- Born: Philippines
- Education: Fashion Institute of the Philippines University of Santo Tomas
- Occupation: Fashion designer
- Years active: 1998–present
- Notable work: Hello Kitty Couture Collection, Creatures of the Night Collection, Sinag Barong for 2024 Olympics
- Website: francislibiran.com

= Francis Libiran =

Filipino fashion designer

Francis Libiran is a Filiipino fashion designer, who had made clothing designs that have been worn by Hollywood celebrities and featured on America's Next Top Model. In 2024, he designed the Sinag Barong worn by Team Philippines at the Paris 2024 Olympics.

== Early life and education ==
Libiran was born in Metro Manila, Philippines. He comes from a wealthy and conservative family. He has five other siblings who would all pursue a career in medicine.

He first dabbled in fashion design at age eight, and often doodled gowns in secret fearing his father might discover his LGBTQ identity. He remained closeted in his early years out of respect for his family. Libiran credits his mother Rebecca's fashion sense as his earlier influence in taking up fashion design. He often accompany his mother to the seamstress.

He pursued a career in architecture, attending the University of Santo Tomas. He is an architecture board exam passer and briefly worked as a draftsman for an architecture firm. He later shifted to fashion design. This career change was met with resistance from his father at first.

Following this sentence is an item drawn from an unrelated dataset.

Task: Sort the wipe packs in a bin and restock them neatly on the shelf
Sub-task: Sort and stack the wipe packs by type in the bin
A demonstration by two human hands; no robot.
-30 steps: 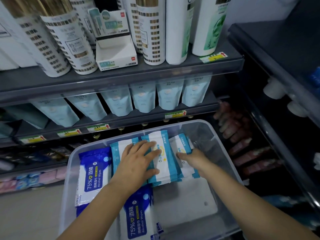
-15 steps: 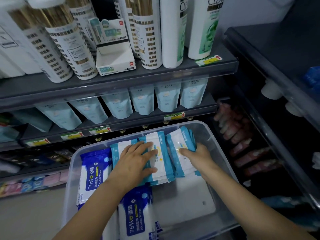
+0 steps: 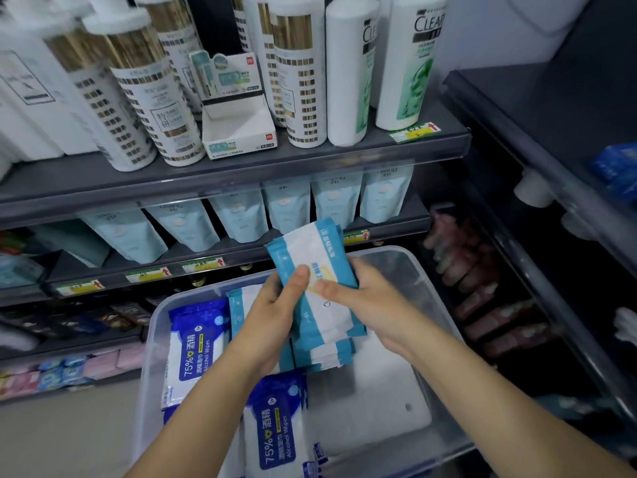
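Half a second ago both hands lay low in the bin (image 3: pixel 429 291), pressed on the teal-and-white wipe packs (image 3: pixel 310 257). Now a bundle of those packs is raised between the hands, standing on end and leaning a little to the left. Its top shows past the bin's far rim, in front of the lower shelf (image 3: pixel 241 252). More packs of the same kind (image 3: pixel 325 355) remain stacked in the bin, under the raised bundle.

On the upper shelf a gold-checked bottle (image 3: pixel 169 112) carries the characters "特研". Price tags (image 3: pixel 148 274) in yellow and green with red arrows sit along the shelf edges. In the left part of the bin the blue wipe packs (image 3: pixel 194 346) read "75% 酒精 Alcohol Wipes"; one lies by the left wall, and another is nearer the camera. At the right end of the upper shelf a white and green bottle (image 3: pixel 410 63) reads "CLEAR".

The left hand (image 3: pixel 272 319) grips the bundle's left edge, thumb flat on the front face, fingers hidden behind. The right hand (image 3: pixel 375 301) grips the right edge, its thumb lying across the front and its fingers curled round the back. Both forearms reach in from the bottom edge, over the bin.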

He obtained his degree in Fashion Design at the Fashion Institute of the Philippines. He set up a small atelier in 1998, marking the start of his fashion design career.

==Career==
===America's Next Top Model===
The producers of America's Next Top Model and host Tyra Banks commissioned Libiran to be a featured designer in the 18th season of the show. Libiran created the Hello Kitty Couture Collection for an episode of the show which aired in April 2012. Libiran was further commissioned by Tyra to design several custom pieces for her to wear, which landed her on "best dressed" lists of various red carpets, specifically the Blossom Ball.

===Encantadia===
In 2016, Libiran designed costumes for GMA's TV series Encatadia, where he did extensive research to come up with the designs. According to Libiran, his team brainstormed together with Encantadias production team and watched old clips of Encantadia in YouTube to conceptualize the characters' fashion sense. The gowns of the sang'gres and Ynang Reyna is more edgy and fashionable compared to the ruggedness/cocky-themed costumes in 2005. Each gown depicts the powers and personalities of each sang'gre while showing one thing that they have in common- Royal. The colors of their gowns match the colors of the gems that the Sang’gres are guarding. Just like in the original series, they wore elegant gowns when they were not in a battle. He further stated, "A normal gown usually takes us two months to create but since we had to consider the time, we assigned a dedicated team of craftsmen to produce the outfits in just 15 days." According to the cast, they went on a strict diet and fitness trainings to secure their shape suited for their exquisite gowns. The cast first appeared in costumes during "ToyCon 2016 Poplife Fan Xperience" at the SMX Convention Center, Pasay on June 10, 2016.
"The process is the same as when we make our signature gowns for clients here and abroad. Since the designs I've made still include my signature details, it was not that hard for me and my team to create the costumes. The only difference is that we had to consider how these gowns would appear against chroma optical filters used in television as Encantadia is a telefantasia which requires chroma."
— — Libiran, on how Encantadia costumes were made.

===Inaul Reimagined===
In 2026, Libaran posted the Inaul Reimagined series on social media where he showed his use of the Maguindanao textile Inaul in his design. He described his take as not preserving it but rather to "weaponize tradition". The Lanao del Sur office of the Bangsamoro Commission for the Preservation of Cultural Heritage called the post as disrespectful and Libaran's characterization of the Inaul as "deeply troubling". Libaran asked for an apology, took down the post, and reached out to the BCPCH.

===Other clients===
In 2011, Libiran designed the evening gown for Maria Paula Bianca Paz, who used it in competition at Miss World Philippines 2011. It won Best Evening Gown.

Libiran has designed clothes for various Hollywood celebrities such as Darren Criss, Billy Porter, Mena Massoud, Nikki Reed, Apl.de.ap, J. Rey Soul, Priyanka Chopra, Gwen Stefani, Mel B, Carson Kressley, Michaela Jaé Rodriguez, and Angela Bassett.

== Artistic influences ==
Francis' love for travel, nature, architecture, and patterns direct his designs. Some of his signature design techniques include art deco patterns and cutouts, custom laser-cut materials, intricate embellishments and custom embroidery.

==Personal life==
Libiran is a gay man, coming out at age 20 when his fathered queried him about the nature of his relationship with his girlfriend at the time of two years. He is partnered with Florida native and businessman Christian Mark Jacobs with whom he entered in a relationship in 2014. They had a wedding ceremony in Boracay in 2017. They have two adopted sons. They were planning to formalize their union in the United States by 2018.